TASK OBJECTIVE → Copy every line below precisely, leaving nothing out.

##########

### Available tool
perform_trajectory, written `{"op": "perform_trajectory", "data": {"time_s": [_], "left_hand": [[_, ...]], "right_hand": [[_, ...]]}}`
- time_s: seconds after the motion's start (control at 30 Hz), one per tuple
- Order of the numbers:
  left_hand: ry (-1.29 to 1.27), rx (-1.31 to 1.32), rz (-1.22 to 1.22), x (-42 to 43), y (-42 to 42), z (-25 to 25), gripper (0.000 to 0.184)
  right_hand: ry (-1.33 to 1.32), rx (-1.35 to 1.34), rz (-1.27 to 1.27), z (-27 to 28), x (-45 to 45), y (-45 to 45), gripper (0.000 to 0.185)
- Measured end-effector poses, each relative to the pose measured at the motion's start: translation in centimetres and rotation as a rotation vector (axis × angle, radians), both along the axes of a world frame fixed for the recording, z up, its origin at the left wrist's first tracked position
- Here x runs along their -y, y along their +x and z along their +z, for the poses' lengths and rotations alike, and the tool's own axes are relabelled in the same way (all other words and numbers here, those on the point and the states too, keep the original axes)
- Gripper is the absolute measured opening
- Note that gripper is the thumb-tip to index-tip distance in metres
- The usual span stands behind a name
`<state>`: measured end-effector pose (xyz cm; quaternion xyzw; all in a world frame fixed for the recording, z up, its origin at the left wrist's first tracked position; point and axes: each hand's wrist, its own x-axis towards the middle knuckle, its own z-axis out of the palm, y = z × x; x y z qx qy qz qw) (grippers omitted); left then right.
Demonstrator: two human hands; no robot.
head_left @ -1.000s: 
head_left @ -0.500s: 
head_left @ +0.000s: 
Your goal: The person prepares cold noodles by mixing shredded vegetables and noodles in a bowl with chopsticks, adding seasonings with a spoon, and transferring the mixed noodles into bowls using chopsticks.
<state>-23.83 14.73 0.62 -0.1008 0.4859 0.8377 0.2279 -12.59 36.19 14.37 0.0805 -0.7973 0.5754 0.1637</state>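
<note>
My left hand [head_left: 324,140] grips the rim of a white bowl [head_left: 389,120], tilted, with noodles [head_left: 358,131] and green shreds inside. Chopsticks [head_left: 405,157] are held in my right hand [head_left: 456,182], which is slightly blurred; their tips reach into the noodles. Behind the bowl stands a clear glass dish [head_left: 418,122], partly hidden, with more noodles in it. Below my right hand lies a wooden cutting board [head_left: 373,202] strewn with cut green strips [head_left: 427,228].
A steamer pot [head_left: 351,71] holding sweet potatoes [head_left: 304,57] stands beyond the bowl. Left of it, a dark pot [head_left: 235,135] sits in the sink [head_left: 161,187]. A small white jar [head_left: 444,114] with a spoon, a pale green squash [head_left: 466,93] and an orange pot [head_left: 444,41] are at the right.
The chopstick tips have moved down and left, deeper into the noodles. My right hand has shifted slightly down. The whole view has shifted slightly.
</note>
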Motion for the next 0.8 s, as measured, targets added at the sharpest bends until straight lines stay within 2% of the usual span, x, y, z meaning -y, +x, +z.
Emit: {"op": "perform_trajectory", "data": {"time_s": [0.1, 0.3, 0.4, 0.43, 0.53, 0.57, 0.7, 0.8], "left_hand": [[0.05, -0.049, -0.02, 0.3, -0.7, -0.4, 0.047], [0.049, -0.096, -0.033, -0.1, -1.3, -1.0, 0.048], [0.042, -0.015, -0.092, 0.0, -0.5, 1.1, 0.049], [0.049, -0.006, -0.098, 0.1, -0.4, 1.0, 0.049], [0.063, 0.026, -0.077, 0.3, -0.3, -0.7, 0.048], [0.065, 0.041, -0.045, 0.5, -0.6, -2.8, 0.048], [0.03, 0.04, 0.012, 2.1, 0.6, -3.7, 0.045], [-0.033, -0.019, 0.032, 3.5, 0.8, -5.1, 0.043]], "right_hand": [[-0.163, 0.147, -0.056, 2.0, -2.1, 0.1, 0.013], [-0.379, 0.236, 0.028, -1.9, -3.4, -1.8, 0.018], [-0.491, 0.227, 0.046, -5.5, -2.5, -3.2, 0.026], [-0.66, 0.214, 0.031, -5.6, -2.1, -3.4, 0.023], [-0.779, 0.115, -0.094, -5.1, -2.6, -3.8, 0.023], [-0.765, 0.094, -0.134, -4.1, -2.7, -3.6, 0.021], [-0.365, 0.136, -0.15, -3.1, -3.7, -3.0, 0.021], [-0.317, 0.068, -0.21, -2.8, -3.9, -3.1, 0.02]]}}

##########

EXERCISE OUTPUT →
### Available tool
perform_trajectory, written `{"op": "perform_trajectory", "data": {"time_s": [_], "left_hand": [[_, ...]], "right_hand": [[_, ...]]}}`
- time_s: seconds after the motion's start (control at 30 Hz), one per tuple
- Order of the numbers:
  left_hand: ry (-1.29 to 1.27), rx (-1.31 to 1.32), rz (-1.22 to 1.22), x (-42 to 43), y (-42 to 42), z (-25 to 25), gripper (0.000 to 0.184)
  right_hand: ry (-1.33 to 1.32), rx (-1.35 to 1.34), rz (-1.27 to 1.27), z (-27 to 28), x (-45 to 45), y (-45 to 45), gripper (0.000 to 0.185)
- Measured end-effector poses, each relative to the pose measured at the motion's start: translation in centimetres and rotation as a rotation vector (axis × angle, radians), both along the axes of a world frame fixed for the recording, z up, its origin at the left wrist's first tracked position
- Here x runs along their -y, y along their +x and z along their +z, for the poses' lengths and rotations alike, and the tool's own axes are relabelled in the same way (all other words and numbers here, those on the point and the states too, keep the original axes)
- Gripper is the absolute measured opening
- Note that gripper is the thumb-tip to index-tip distance in metres
- The usual span stands behind a name
`<state>`: measured end-effector pose (xyz cm; quaternion xyzw; all in a world frame fixed for the recording, z up, its origin at the left wrist's first tracked position; point and axes: each hand's wrist, its own x-axis towards the middle knuckle, its own z-axis out of the palm, y = z × x; x y z qx qy qz qw) (grippers omitted); left then right.
Demonstrator: two human hands; no robot.
head_left @ -1.000s: 
head_left @ -0.500s: 
head_left @ +0.000s: 
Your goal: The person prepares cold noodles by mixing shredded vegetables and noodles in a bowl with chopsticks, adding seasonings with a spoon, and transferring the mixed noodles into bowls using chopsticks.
<state>-23.83 14.73 0.62 -0.1008 0.4859 0.8377 0.2279 -12.59 36.19 14.37 0.0805 -0.7973 0.5754 0.1637</state>
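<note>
My left hand [head_left: 324,140] grips the rim of a white bowl [head_left: 389,120], tilted, with noodles [head_left: 358,131] and green shreds inside. Chopsticks [head_left: 405,157] are held in my right hand [head_left: 456,182], which is slightly blurred; their tips reach into the noodles. Behind the bowl stands a clear glass dish [head_left: 418,122], partly hidden, with more noodles in it. Below my right hand lies a wooden cutting board [head_left: 373,202] strewn with cut green strips [head_left: 427,228].
A steamer pot [head_left: 351,71] holding sweet potatoes [head_left: 304,57] stands beyond the bowl. Left of it, a dark pot [head_left: 235,135] sits in the sink [head_left: 161,187]. A small white jar [head_left: 444,114] with a spoon, a pale green squash [head_left: 466,93] and an orange pot [head_left: 444,41] are at the right.
The chopstick tips have moved down and left, deeper into the noodles. My right hand has shifted slightly down. The whole view has shifted slightly.
</note>
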Motion for the next 0.8 s, as measured, targets added at the sharpest bends until straight lines stay within 2% of the usual span, x, y, z meaning -y, +x, +z.
Emit: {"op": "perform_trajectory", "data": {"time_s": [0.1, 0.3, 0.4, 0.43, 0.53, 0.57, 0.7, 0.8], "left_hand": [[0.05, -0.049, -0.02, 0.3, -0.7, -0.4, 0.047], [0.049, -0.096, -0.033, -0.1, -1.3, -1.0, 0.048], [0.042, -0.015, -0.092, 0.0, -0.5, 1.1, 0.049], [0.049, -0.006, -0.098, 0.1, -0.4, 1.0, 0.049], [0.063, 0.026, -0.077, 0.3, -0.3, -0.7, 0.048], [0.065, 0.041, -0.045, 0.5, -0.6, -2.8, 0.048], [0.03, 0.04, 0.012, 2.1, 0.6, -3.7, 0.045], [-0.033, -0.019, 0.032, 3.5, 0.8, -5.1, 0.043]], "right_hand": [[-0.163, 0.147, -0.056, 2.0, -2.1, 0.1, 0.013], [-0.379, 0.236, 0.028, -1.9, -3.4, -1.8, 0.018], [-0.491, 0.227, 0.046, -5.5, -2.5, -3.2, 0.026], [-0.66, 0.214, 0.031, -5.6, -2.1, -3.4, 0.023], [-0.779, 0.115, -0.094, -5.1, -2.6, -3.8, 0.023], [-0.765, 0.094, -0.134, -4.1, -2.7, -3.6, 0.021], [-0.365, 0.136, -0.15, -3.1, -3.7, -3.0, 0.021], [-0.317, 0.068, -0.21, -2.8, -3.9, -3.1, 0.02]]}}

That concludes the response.